The time  $T_i$  is being split into three different terms: (1) On-chip memory loading time  $T_{load_i}$ , (2) Computation time  $T_{compute_i}$  and (3) Off-chip memory storing time  $T_{store_i}$ . Assuming the design is pipelined, the runtime  $T_i$  is then decided by the slowest path which is chosen by the maximum among  $T_{load_i}$ ,  $T_{compute_i}$  and  $T_{store_i}$ . Each of these terms depends on a mixture of parameters that are specified by the 2D convolution: Input size, Output size, Number of compute operations, device specific settings: Memory bandwidth, Clock cycle time or the hardware architecture: Parallelism, which are known prior to making a prediction. The estimated latency per layer is then computed as shown in Equations 1 below

$$T_{load_i} = \frac{\text{Input size}}{\text{Memory bandwidth}} \qquad T_{compute_i} = \frac{\text{Number of compute operations}}{\text{Clock cycle time} \times \text{Parallelism}}$$

$$T_{store_i} = \frac{\text{Output size}}{\text{Memory bandwidth}} \qquad T_i = max\left(T_{load_i}, T_{compute_i}, T_{store_i}\right) \qquad (1)$$

The heuristic approach does not depend on any statistical data to perform the estimation and it is simple to implement since it relies only on the features that can be easily read from the respective datasheets. Nevertheless, this general estimation method usually computes the most optimistic estimate and it does not leave room for delays caused by communication, synchronisation or control. One way to refine the estimation is that we can collect runtime data and use this data to improve the estimate. Therefore, in our work, we are proposing to use the standard analytic method as a mean function inside a GP together with the profiling data collected by running the CNN on real hardware to train the GP to model the observed misestimation.

## 3 Gaussian Process with an Analytic Mean Function

GP is a modelling function built around Bayesian modelling which can embody our prior knowledge/model into our target [15]. A GP is specified by a mean function m(.) and a covariance function (kernel) k(.,.). The mean function represents the supposed average of the estimated data. The kernel computes correlations between inputs and it encapsulates the structure of the hypothesised function. The main benefit of using a GP over other methods such as LR, GTB or ANN is that it can use the developed analytic foundations, such as the standard analytic performance estimation, as prior knowledge in a form of m(.).

The predictive distribution of the GP,  $p(\mathbf{y_T}|\mathbf{X}, \mathbf{y}, \mathbf{X_T})$  for the targets  $\mathbf{y_T}$  given the corresponding features  $\mathbf{X_T}$  and the training data  $\mathbf{X}, \mathbf{y}$  is defined as a multivariate Gaussian distribution  $\mathcal{N}$  with a predictive mean  $\mathbb{E}[\mathbf{y_T}|\mathbf{X}, \mathbf{y}, \mathbf{X_T}]$  and a predictive variance  $\mathbb{V}[\mathbf{y_T}|\mathbf{X}, \mathbf{y}, \mathbf{X_T}]$ .

The  $\mathbf{X} \in \mathcal{R}^{P \times M}$  and  $\mathbf{X_T} \in \mathcal{R}^{N \times M}$  are the sets of M features for P samples for training and N samples for testing.
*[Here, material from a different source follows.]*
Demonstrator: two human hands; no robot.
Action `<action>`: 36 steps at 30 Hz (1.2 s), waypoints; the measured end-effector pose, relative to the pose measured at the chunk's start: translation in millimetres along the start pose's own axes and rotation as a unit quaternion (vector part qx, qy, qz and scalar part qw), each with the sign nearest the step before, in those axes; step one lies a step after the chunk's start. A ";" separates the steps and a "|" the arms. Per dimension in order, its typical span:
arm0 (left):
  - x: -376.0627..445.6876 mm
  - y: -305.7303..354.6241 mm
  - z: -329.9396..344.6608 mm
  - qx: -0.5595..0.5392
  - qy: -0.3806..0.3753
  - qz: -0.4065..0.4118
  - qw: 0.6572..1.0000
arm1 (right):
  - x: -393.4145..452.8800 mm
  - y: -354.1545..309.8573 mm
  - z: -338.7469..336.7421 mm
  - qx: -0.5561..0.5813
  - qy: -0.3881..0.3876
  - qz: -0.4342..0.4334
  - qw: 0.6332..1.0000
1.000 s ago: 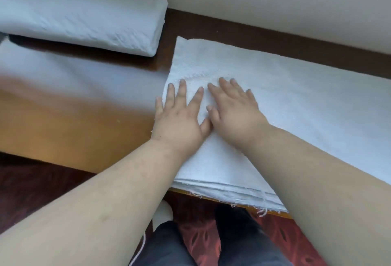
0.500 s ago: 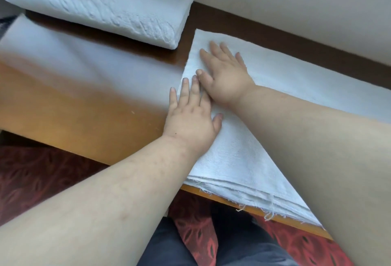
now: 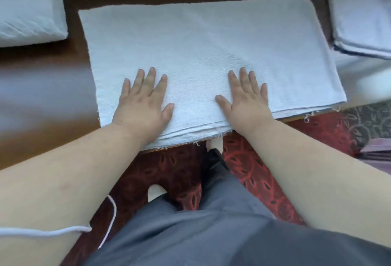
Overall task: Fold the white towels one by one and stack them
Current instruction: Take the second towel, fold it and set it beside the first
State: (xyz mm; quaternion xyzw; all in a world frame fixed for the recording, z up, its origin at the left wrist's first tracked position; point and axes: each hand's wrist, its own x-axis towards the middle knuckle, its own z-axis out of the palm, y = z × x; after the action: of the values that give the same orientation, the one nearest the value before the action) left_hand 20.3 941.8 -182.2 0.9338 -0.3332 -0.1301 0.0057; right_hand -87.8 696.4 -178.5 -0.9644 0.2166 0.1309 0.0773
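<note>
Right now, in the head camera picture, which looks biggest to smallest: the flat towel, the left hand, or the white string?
1. flat towel, by far.
2. left hand.
3. white string, thin, closer to the camera, so unsure.

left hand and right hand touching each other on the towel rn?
Apart. The head view shows the left hand and right hand both flat on the folded towel, with a wide strip of bare towel between the two thumbs.
</note>
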 end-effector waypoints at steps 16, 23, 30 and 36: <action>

The  $\mathbf{y} \in \mathcal{R}^P$  and  $\mathbf{y_T} \in \mathcal{R}^N$  are the target objectives corresponding to the number of samples per dataset respectively. The  $\mathbb{E}[\mathbf{y_T}|\mathbf{X},\mathbf{y},\mathbf{X_T}]$  is defined in Equation 2 below as

$$m(\mathbf{X}_{\mathbf{T}}) \backsim T_i(\mathbf{X}_{\mathbf{T}}) + k(\mathbf{X}_{\mathbf{T}}, \mathbf{X})(k(\mathbf{X}, \mathbf{X}) + \sigma^2 \mathbf{I})^{-1}(\mathbf{y} - m(\mathbf{X}) \backsim T_i(\mathbf{X}))$$
 (2)

and  $V[y_T|X, y, X_T]$  is defined in Equation 3 below as

$$k(\mathbf{X}_{\mathbf{T}}, \mathbf{X}_{\mathbf{T}}) - k(\mathbf{X}_{\mathbf{T}}, \mathbf{X})(k(\mathbf{X}, \mathbf{X}) + \sigma^{2}\mathbf{I})^{-1}k(\mathbf{X}_{\mathbf{T}}, \mathbf{X})^{T}$$
(3)

where the  $\sigma^2$  represents the noise amplitude and  ${\bf I}$  is the identity matrix<sup>2</sup>. In the formulas above, GP possesses a set of hyperparameters associated with both the mean function and the choice of the kernel. The hyperparameter values can be found by maximising the marginal likelihood. The optimal hyperparameters are then chosen by observing the likelihood or by cross-validation.
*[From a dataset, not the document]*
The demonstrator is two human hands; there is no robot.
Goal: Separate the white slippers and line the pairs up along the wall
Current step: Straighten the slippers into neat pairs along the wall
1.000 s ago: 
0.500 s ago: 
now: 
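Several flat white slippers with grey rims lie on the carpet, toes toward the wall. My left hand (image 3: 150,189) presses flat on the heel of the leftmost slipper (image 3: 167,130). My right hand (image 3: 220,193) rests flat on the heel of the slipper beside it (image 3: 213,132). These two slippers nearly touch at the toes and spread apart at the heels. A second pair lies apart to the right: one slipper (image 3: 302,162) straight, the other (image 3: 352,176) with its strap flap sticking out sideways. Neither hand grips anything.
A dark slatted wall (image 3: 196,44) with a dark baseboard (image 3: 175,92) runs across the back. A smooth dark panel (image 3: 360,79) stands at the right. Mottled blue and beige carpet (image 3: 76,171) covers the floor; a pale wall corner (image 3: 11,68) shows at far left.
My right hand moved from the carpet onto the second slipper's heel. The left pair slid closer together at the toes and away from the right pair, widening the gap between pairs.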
The GP is usually used with an agnostic mean function centred at zero. However, we propose to use the previously developed latency model  $T_i$ , for each 2D convolutional layer i in a CNN, as a mean function m(.) inside the predictive mean to encapsulate the known analytic model of the accelerator into the proposed method. It uses the collected data  $\mathbf{X}$ , which in this case are the parameters, and the hardware configuration of the accelerator for each convolution, which would normally be used in the standard analytic estimation. By also recording our past measurements from our past implementations  $\mathbf{y}$ , we can form a training set on which we can learn the nonlinearities that cannot be analytically modelled. The  $\mathbf{X_T}$  represents the set of test features corresponding to the 2D convolutions for which we would like to estimate their target performance  $\mathbf{y_T}$ , in this case, latency.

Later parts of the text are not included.